Quali le finalità e i valori prevalenti dell’associazione? Quali le vostre vie preferenziali di implementazione nell’azione quotidiana?

“Sullo sfondo restano sempre due fari: il primo legato alla tutela e alla promozione della vita umana, quale garanzia del rispetto dei diritti di ogni persona. Il secondo connesso a una certa idea della scienza, quella che continua a guardare ai fini umanistici della ricerca e alla sua applicazione tecnica, non confondendo mai gli scopi – salvaguardare la dignità umana – con gli strumenti (mossi in prevalenza da interessi economici) evitando così le derive idolatriche e violente. Per questo obiettivo è indispensabile che le questioni più delicate della vita umana – la nascita, la disabilità, la malattia, la morte – interagiscano con la scienza, affinché quest’ultima sia in grado di meglio ridefinire il suo compito. Senza questa sinergia si cadrebbe nella retorica dei discorsi vuoti e nella pratica scientifica sciolta da ogni premura etica”.

Quali sono state le iniziative di maggior “successo”, rispetto alle finalità statutarie, fin qui realizzate da Scienza & Vita?
“Penso soprattutto a due eventi che hanno visto il coinvolgimento di molte associazioni locali e una ricaduta sul territorio di grande efficacia. Nel 2011 il Manifesto e il successivo convegno su ‘Scienza e cura della vita. Educazione alla democrazia’ hanno evidenziato l’urgenza di colmare le lacune comunicative fra ambito politico e mondo valoriale, quello che nutre il tessuto della società civile, ma che molto spesso è assente nei palazzi del potere. Educare ai principi di rispetto della vita, dal suo inizio sino alla sua fine naturale, non è certo un messaggio religioso destinato solo ai credenti, ma un programma laico di intervento politico, retto dai principi democratici. L’anno scorso, poi, un altro importante evento, dedicato al ruolo dell’educazione all’affettività e alla sessualità, che ha visto centinaia di giovani farsi soggetti attivi di questo processo e disposti a costruire la loro vita con consapevolezza e con libertà”.

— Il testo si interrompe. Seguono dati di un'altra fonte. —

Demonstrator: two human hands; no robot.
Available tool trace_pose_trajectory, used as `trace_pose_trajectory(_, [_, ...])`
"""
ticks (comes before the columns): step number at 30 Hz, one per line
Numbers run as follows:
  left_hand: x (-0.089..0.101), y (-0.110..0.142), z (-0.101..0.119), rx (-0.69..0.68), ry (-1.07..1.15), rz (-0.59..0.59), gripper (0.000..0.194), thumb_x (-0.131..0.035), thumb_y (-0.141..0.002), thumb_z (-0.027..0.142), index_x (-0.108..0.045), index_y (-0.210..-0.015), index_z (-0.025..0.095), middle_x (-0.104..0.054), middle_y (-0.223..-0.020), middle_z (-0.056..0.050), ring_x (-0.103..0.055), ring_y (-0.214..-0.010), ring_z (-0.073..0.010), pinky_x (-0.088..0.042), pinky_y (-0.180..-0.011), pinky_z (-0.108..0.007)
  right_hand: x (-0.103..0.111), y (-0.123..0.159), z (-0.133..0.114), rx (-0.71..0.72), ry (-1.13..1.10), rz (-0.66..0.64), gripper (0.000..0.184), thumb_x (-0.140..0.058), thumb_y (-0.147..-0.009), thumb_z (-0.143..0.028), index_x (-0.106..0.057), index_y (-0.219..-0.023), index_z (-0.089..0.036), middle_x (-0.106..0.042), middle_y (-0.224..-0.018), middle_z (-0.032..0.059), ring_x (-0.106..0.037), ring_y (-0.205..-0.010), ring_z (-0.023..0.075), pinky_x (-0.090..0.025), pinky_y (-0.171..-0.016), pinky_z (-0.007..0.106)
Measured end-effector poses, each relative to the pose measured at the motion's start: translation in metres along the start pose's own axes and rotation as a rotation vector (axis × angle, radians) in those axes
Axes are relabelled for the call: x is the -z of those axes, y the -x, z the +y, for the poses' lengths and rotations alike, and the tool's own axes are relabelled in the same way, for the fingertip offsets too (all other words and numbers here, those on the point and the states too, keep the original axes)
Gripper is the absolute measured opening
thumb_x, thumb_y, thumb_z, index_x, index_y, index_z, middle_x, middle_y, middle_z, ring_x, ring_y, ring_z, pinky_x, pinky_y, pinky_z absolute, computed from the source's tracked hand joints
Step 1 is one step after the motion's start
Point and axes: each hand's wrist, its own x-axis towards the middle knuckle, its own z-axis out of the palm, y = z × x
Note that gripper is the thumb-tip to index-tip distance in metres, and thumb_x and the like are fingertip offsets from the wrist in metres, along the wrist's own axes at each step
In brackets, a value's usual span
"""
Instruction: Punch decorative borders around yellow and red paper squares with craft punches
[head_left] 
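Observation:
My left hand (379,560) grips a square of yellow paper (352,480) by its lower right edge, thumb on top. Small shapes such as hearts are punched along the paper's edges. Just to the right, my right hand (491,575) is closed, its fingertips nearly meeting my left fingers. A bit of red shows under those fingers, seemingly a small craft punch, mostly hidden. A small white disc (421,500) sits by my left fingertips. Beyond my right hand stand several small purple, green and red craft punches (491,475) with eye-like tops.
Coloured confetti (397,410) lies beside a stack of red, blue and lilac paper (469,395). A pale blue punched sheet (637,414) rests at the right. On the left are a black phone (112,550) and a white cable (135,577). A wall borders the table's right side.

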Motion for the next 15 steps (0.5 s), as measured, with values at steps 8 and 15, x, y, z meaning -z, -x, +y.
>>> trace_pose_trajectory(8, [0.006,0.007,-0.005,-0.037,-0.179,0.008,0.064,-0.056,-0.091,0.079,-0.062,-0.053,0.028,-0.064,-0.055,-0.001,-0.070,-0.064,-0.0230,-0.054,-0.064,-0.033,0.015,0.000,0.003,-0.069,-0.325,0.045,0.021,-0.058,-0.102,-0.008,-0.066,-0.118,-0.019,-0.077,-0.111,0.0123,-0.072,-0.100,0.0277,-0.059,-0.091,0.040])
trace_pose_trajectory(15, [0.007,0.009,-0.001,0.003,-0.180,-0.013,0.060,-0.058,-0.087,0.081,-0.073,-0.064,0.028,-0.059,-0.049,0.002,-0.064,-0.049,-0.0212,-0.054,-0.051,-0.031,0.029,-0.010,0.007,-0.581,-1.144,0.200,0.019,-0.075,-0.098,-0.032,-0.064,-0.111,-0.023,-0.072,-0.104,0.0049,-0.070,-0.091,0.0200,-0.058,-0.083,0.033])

Scienza e questione antropologica. Quali le sfide odierne più “calde” ed urgenti da affrontare nel panorama culturale italiano?
“La questione antropologica incrocia tutti i circuiti virtuosi del rapporto fra vita e scienza. Temi quali la procreazione assistita, l’eterologa, la maternità surrogata, l’eugenetica, il futuro degli embrioni, e molto altro, sono da sempre al centro del nostro pensare e operare. Fra le sfide odierne, vedo l’avvicinarsi della questione dell’eutanasia nell’agenda politica, tema questo che ci vedrà impegnati in prima linea. Non dimenticando però il chiarimento delle teorie di gender e delle sue nefaste ricadute sul piano della formazione delle giovani generazioni. Ciò significa dover entrare nelle dinamiche delle varie agenzie educative, per non lasciare sole le famiglie e il campo a quanti, con poca serietà scientifica e molta arroganza ideologica, credono di intervenire massicciamente nelle scuole proponendo piani didattici agghiaccianti e privi di qualsiasi giustificazione pedagogica.

Dunque, quali saranno i principali impegni di Scienza & Vita nei prossimi dieci anni?
“Mi auguro che nel prossimo convegno di maggio, intitolato ‘Quale scienza per quale vita?’ emergano con maggiore precisione gli scopi futuri dell’associazione, che personalmente vedo nella continuità e nella rimodulazione. In quell’occasione, inoltre, saremo arricchiti da importanti contributi di riflessione, primo fra tutti quello del cardinale Angelo Bagnasco, relatore principale del convegno. E poi avremo il grande dono di esser ricevuti in udienza particolare da Papa Francesco, la cui guida ci indicherà i punti di riferimento necessari per il prosieguo del cammino. In ogni caso una cosa è certa: per essere credibili ed efficaci, occorre immaginare nuovi metodi di intervento. Ossia, meno teorie e più radicamento nell’esperienza e nella vita di quanti soffrono, soprattutto i più deboli e meno ascoltati. Ed ancora: meno voci stentoree e raduni di piazza e più parole e gesti dettati dalla passione di capire e dalla responsabilità di intervenire”.